§ **What you are asked to do**
Quote the listing in full, exactly as given, minus any pictures.

§ **Source data**
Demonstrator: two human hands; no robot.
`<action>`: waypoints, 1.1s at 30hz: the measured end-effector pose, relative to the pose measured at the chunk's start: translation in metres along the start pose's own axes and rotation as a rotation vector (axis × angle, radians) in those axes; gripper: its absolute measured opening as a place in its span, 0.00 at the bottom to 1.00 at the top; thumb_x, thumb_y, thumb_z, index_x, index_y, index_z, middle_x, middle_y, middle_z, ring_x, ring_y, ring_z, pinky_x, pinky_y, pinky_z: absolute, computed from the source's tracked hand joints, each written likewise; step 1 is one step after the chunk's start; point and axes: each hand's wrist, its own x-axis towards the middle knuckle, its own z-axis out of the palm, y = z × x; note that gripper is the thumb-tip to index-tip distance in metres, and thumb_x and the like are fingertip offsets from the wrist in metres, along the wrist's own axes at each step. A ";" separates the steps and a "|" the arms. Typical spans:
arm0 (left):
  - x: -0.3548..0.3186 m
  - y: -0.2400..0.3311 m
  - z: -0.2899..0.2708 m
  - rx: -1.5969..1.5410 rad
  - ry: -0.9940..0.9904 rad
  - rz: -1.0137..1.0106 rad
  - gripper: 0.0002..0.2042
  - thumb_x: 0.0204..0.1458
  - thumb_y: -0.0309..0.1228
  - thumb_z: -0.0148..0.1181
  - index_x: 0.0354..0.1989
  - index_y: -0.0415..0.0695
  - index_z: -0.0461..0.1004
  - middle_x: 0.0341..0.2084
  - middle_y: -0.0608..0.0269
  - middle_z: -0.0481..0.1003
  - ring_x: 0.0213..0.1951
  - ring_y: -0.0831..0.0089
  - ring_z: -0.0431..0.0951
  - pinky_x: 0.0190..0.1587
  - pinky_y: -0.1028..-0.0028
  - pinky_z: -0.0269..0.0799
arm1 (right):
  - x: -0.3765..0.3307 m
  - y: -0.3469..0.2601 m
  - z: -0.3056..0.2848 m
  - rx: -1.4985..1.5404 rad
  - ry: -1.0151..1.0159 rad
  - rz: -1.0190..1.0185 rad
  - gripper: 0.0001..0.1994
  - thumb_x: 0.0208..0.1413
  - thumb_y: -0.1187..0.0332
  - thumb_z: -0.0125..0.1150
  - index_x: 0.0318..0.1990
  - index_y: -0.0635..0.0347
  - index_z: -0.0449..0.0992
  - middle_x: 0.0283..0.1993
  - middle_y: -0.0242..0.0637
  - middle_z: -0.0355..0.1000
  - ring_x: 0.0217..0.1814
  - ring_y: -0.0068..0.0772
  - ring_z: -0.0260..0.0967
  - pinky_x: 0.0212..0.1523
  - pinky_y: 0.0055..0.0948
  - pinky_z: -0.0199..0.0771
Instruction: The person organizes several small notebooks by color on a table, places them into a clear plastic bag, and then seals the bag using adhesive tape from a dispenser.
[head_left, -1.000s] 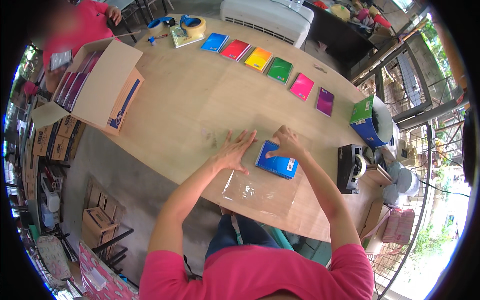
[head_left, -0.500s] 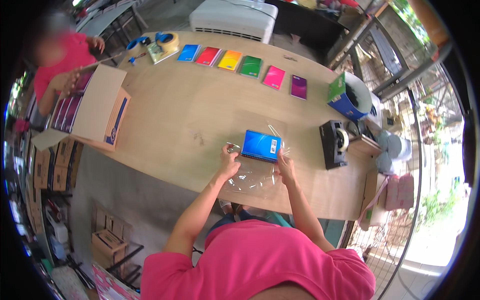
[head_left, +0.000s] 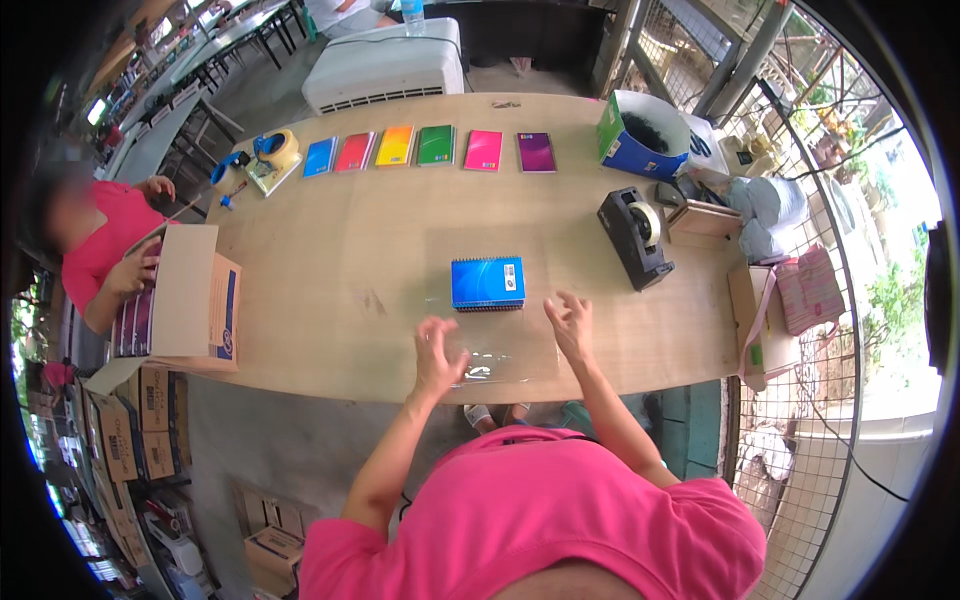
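A small stack of blue spiral notebooks (head_left: 488, 281) lies on the table in front of me, on a clear plastic sheet (head_left: 515, 364) that shows mainly by its glints. To the stack's lower left is my left hand (head_left: 437, 358), its fingers spread and slightly blurred, holding nothing. My right hand (head_left: 570, 324) hovers just right of the stack, open as well, fingers apart and bent. Neither hand touches the notebooks. Whether the left fingers brush the plastic I cannot tell.
A row of notebooks in several colours, including a green one (head_left: 436, 145), crosses the far side. At right stand a black tape dispenser (head_left: 634, 238) and a blue-green box (head_left: 640, 140). Left, a co-worker (head_left: 110, 235) reaches into an open carton (head_left: 185, 290). Tape rolls (head_left: 277, 150) sit far left.
Both hands have let go of the blue notebook stack and drawn apart from it, opening their fingers. The view has shifted, and the co-worker's hand is still at the carton.
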 end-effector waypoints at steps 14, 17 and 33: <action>0.029 0.021 -0.028 0.129 -0.377 0.215 0.09 0.51 0.28 0.60 0.40 0.44 0.71 0.32 0.58 0.77 0.41 0.55 0.79 0.38 0.58 0.75 | -0.042 -0.019 -0.025 -0.325 -0.259 -0.745 0.08 0.47 0.72 0.64 0.36 0.53 0.77 0.33 0.36 0.73 0.38 0.43 0.72 0.37 0.41 0.72; 0.044 0.029 -0.045 0.200 -0.400 0.235 0.06 0.47 0.26 0.66 0.31 0.45 0.74 0.29 0.61 0.78 0.34 0.64 0.80 0.35 0.64 0.75 | -0.040 -0.008 -0.055 -0.482 -0.251 -0.822 0.05 0.48 0.71 0.63 0.34 0.52 0.79 0.38 0.33 0.73 0.43 0.40 0.71 0.43 0.42 0.70; 0.106 0.038 -0.046 0.267 -0.743 0.138 0.18 0.30 0.40 0.79 0.17 0.43 0.74 0.20 0.62 0.79 0.26 0.64 0.80 0.29 0.64 0.73 | -0.079 -0.077 -0.023 -0.479 -0.377 -0.942 0.10 0.48 0.61 0.68 0.35 0.54 0.80 0.61 0.38 0.68 0.70 0.50 0.56 0.68 0.74 0.37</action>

§ **Response area**
Demonstrator: two human hands; no robot.
`<action>`: waypoints, 1.1s at 30hz: the measured end-effector pose, relative to the pose measured at the chunk's start: translation in metres along the start pose's own axes and rotation as a rotation vector (axis × angle, radians) in those axes; gripper: its absolute measured opening as a place in its span, 0.00 at the bottom to 1.00 at the top; thumb_x, thumb_y, thumb_z, index_x, index_y, index_z, middle_x, middle_y, middle_z, ring_x, ring_y, ring_z, pinky_x, pinky_y, pinky_z: absolute, computed from the source's tracked hand joints, each written likewise; step 1 is one step after the chunk's start; point and axes: each hand's wrist, its own x-axis towards the middle knuckle, its own z-axis out of the palm, y = z × x; note that gripper is the thumb-tip to index-tip distance in metres, and thumb_x and the like are fingertip offsets from the wrist in metres, along the wrist's own axes at each step. A ";" separates the steps and a "|" the arms. Typical spans:
arm0 (left):
  - x: -0.3548..0.3186 m
  - y: -0.2400..0.3311 m
  - z: -0.2899..0.2708 m
  - rx: -1.5969..1.5410 rad
  - ry: -0.9940..0.9904 rad
  - rz: -1.0137..1.0106 rad
  - gripper: 0.0002..0.2042
  - thumb_x: 0.0204..0.1458
  - thumb_y: -0.0309..0.1228
  - thumb_z: -0.0148..0.1181
  - index_x: 0.0354..0.1989
  - index_y: -0.0415..0.0695
  - index_z: -0.0461..0.1004
  - middle_x: 0.0341..0.2084
  - middle_y: -0.0608..0.0269
  - middle_z: -0.0481..0.1003
  - ring_x: 0.0213..0.1951
  - ring_y: -0.0831..0.0089
  - ring_z: -0.0431..0.0951
  - pinky_x: 0.0190..0.1587
  - pinky_y: -0.1028..-0.0028
  - pinky_z: -0.0269..0.0799
arm1 (right):
  - x: -0.3765..0.3307 m
  - y: -0.3469..0.2601 m
  - z: -0.3056..0.2848 m
  - rx: -1.4985..1.5404 rad
  - ry: -1.0151..1.0159 rad
  - rz: -1.0190..1.0185 rad
  - gripper: 0.0001..0.1994
  - thumb_x: 0.0208..0.1413
  - thumb_y: -0.1187..0.0332
  - thumb_z: -0.0125..0.1150
  - index_x: 0.0318..0.1990
  - index_y: -0.0635..0.0347
  - index_z: -0.0449..0.0992
  - middle_x: 0.0283..0.1993
  - middle_y: -0.0242..0.0637
  - middle_z: -0.0355..0.1000
  - ring_x: 0.0217..0.1814
  - ring_y: -0.0068..0.0772
  - ring_z: -0.0260..0.0967
  - pinky_x: 0.0212..0.1523
  - pinky_y: 0.0055..0.0948
  - pinky_z: -0.0199..0.0771
Instruction: The person organizes several small notebooks by color on a table, places them into a clear plastic bag, and then seals the bag using adhesive tape from a dispenser.
[head_left, -1.000s] 
[head_left, -0.500s] 
[head_left, +0.000s] 
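A small stack of blue spiral notebooks (head_left: 488, 281) lies on the table in front of me, on a clear plastic sheet (head_left: 515, 364) that shows mainly by its glints. To the stack's lower left is my left hand (head_left: 437, 358), its fingers spread and slightly blurred, holding nothing. My right hand (head_left: 570, 324) hovers just right of the stack, open as well, fingers apart and bent. Neither hand touches the notebooks. Whether the left fingers brush the plastic I cannot tell.
A row of notebooks in several colours, including a green one (head_left: 436, 145), crosses the far side. At right stand a black tape dispenser (head_left: 634, 238) and a blue-green box (head_left: 640, 140). Left, a co-worker (head_left: 110, 235) reaches into an open carton (head_left: 185, 290). Tape rolls (head_left: 277, 150) sit far left.
Both hands have let go of the blue notebook stack and drawn apart from it, opening their fingers. The view has shifted, and the co-worker's hand is still at the carton.
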 end-effector waypoints at steps 14, 17 and 33: <action>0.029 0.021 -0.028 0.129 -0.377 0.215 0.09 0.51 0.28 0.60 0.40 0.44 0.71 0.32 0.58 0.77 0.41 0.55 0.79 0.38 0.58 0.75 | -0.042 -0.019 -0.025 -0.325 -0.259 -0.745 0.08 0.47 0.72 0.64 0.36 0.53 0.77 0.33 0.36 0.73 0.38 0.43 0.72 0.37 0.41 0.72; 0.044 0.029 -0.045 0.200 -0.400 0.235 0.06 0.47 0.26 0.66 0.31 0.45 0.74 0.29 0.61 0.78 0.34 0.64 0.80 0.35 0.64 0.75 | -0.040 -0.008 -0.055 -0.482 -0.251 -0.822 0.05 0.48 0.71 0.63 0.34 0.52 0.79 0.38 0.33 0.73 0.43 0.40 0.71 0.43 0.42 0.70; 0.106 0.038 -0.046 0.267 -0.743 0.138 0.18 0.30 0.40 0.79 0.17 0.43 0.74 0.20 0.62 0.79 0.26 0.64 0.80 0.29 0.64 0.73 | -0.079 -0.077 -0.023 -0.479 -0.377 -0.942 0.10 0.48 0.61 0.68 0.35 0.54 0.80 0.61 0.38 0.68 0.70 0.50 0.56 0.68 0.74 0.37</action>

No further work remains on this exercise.